Barriga de Aluguer


A barriga de aluguer é um tema extremamente sensível a todos os níveis e concomitantemente controverso, sobretudo pelos casais inférteis e mulheres portadoras de lesões no útero (LER). Mesmo assim, não admito qualquer tipo de excepção para legitimá-la socialmente. Sou manifestamente contra tal prática em todas as circunstâncias, contextos e situações, por três importantíssimas razões: 

(1). É bastante discutível em casos de disputa judicial entre a mãe dadora de gâmetas e a mãe gestante conferir razão a uma delas, ignorando os profundos sentimentos da outra parte envolvida. As duas mães têm toda a legitimidade para reclamar a pertença do filho, tendo em conta a familiaridade que nutriram pelo nascituro desde a sua concepção (e não me venham falar do prévio contrato assinado entre as duas para conferir razão à mãe dadora de gâmetas, visto que nenhum contrato poderá pôr em causa a moral assente e os bons costumes. No âmbito internacional, a título exemplificativo, há praticamente unanimidade doutrinária por parte dos jurisconsultos quanto à presunção da maternidade, ou seja, é mãe quem gera o filho. É uma presunção inilidível). 

(2). A paz social da criança objecto de barriga de aluguer. Não há decisão judicial que possa demover definitivamente uma das mães que perderam a custodia do filho. Ela vai sempre continuar a insistir que o filho é dela, inclusive maquinar planos extrajudiciais para reaver o seu filho, e com todas as implicações humano-sociais que isto representará na paz social da criança e no seu desenvolvimento saudável. 

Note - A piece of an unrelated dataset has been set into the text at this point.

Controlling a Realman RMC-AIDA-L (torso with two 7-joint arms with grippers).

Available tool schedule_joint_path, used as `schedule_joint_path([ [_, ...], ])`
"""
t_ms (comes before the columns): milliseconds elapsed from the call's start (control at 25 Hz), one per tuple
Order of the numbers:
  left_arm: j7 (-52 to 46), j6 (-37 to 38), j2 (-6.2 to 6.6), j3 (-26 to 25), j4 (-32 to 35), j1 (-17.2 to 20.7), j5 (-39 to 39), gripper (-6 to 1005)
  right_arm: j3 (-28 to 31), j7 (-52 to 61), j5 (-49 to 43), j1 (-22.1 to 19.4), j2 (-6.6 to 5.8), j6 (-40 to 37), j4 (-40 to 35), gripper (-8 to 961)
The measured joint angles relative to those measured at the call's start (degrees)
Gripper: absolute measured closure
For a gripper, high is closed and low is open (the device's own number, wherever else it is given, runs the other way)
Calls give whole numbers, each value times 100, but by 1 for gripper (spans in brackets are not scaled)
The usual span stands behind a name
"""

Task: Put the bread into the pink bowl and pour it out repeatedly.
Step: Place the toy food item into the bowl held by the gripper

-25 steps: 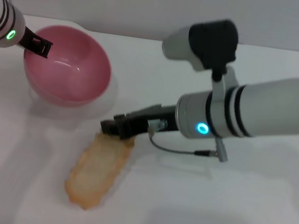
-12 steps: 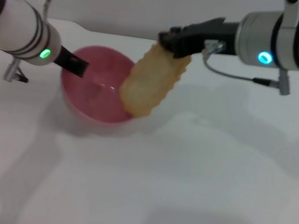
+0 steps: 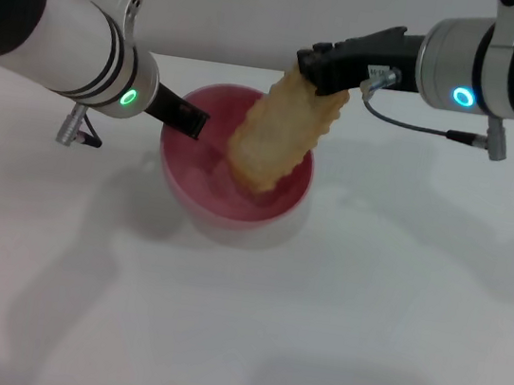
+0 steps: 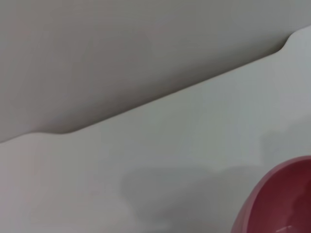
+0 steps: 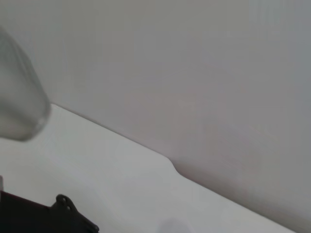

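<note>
The toy baguette (image 3: 278, 136) is held by its upper end in the closed right gripper (image 3: 320, 69), hanging steeply with its lower end inside the pink bowl (image 3: 238, 166). The bowl's left rim is gripped by the left gripper (image 3: 188, 121).

Pink bowl (image 3: 232, 203): smooth plastic, showing a glossy sheen. Bread (image 3: 277, 138): matt golden-tan surface, looking ridged along one edge. Table (image 3: 334, 328): smooth white, appearing matt. Arm casings: glossy white shells carrying black bands.
</note>
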Motion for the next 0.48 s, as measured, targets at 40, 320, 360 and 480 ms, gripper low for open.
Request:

(3). A relativização e banalização do nobre papel da maternidade. Uma lei que, a priori, é genuinamente pensada para ajudar os casais inférteis e mulheres que não dispõem de útero poderá automaticamente traduzir-se em alimentar os caprichos de algumas mulheres da alta sociedade que, por razões de estética e pavor à maternidade, poderão querer usá-la para assim fugir ao parto, bem como germinar a “comercialização” de crianças, mesmo havendo critérios apertados na sua disposição. É fácil, com ajuda de profissionais de saúde sem escrúpulos, conseguir “atestados” para dar seguimento dolosamente a tal prática. 

Além destas razões acabadas de se mencionar, acrescem ainda os pertinentes argumentos invocados outrora pelos juízes do Tribunal Constitucional no seu Acórdão 225/2018 para declarar inconstitucional com força obrigatória geral o primeiro projeto-lei sobre esta temática, que integralmente subscrevo (ALI)(AQUI). Podia ainda desdobrar-me a falar sobre a problemática a nível da paternalidade da criança sujeita a barriga de aluguer e questões de ordem ético-moral que ela encerra, etecetera, no entanto entendo ser inoportuno fazê-lo neste brevíssimo artigo. 

Sou, em suma, convictamente, contra legalização da barriga de aluguer. Se os casais não conseguem ter filhos podem, por via da adopção, tê-los evitando assim imprevisíveis constrangimentos, transtornos, disputas judiciais e problemas axiológicos desnecessários.